Старая графиня горестно вздохнула.
— Как жаль! — продолжал виконт, словно говоря сам с собою. — У графини де Беарн громкое имя, она женщина умная. Вот если бы она вызвалась стать «крестной» вместо госпожи д’Алоньи! Она бы выиграла свою тяжбу, господин де Беарн получил бы чин лейтенанта гвардии, а так как графиня вынуждена много путешествовать из-за своего процесса, в возмещение дорожных издержек она еще получила бы кругленькую сумму. Да, не всем в жизни выпадает такая удача.
— Увы, нет! Увы… — вымолвила подавленная графиня де Беарн, не ожидавшая такого удара.

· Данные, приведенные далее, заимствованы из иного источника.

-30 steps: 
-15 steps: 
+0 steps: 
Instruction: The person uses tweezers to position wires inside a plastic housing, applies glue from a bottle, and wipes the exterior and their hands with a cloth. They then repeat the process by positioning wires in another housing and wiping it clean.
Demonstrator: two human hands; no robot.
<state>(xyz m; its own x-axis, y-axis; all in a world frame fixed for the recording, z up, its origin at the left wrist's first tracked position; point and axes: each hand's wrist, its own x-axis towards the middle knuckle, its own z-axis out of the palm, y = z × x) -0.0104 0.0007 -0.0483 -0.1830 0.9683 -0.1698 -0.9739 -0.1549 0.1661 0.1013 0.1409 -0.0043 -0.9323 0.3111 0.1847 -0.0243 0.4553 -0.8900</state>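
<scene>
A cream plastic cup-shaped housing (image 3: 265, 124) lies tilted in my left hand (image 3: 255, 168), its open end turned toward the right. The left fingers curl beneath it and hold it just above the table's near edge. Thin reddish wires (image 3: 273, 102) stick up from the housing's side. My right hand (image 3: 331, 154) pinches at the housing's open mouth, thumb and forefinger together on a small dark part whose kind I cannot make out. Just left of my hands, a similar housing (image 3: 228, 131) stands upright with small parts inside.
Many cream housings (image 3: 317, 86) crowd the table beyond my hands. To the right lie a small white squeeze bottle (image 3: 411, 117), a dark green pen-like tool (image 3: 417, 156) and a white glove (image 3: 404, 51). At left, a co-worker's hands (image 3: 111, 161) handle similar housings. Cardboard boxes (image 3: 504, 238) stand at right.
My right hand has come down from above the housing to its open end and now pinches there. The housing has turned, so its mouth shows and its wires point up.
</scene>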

Надо признать, что любой человек в ее положении сказал бы то же самое; кто угодно почувствовал бы себя подавленным, окажись он на ее месте!
— Видите, брат, — произнесла графиня Дюбарри с выражением глубокого сострадания, — как вы огорчили графиню де Беарн. Довольно и того, что я ничего не смогу для нее попросить у короля, по крайней мере, раньше, чем буду представлена ко двору.
— Ах, если бы можно было перенести мой процесс!
— Да, всего на неделю, — прибавила Дюбарри.
— Да, хотя бы на неделю, — повторила г-жа де Беарн, — а через неделю уже состоялось бы ваше представление…
— Да, но ведь через неделю король будет в Компьене на празднованиях по случаю прибытия ее высочества дофины!
— Да, верно, верно, — подтвердил Жан, — впрочем…
— Что?
— Кажется, у меня появилась еще одна мысль.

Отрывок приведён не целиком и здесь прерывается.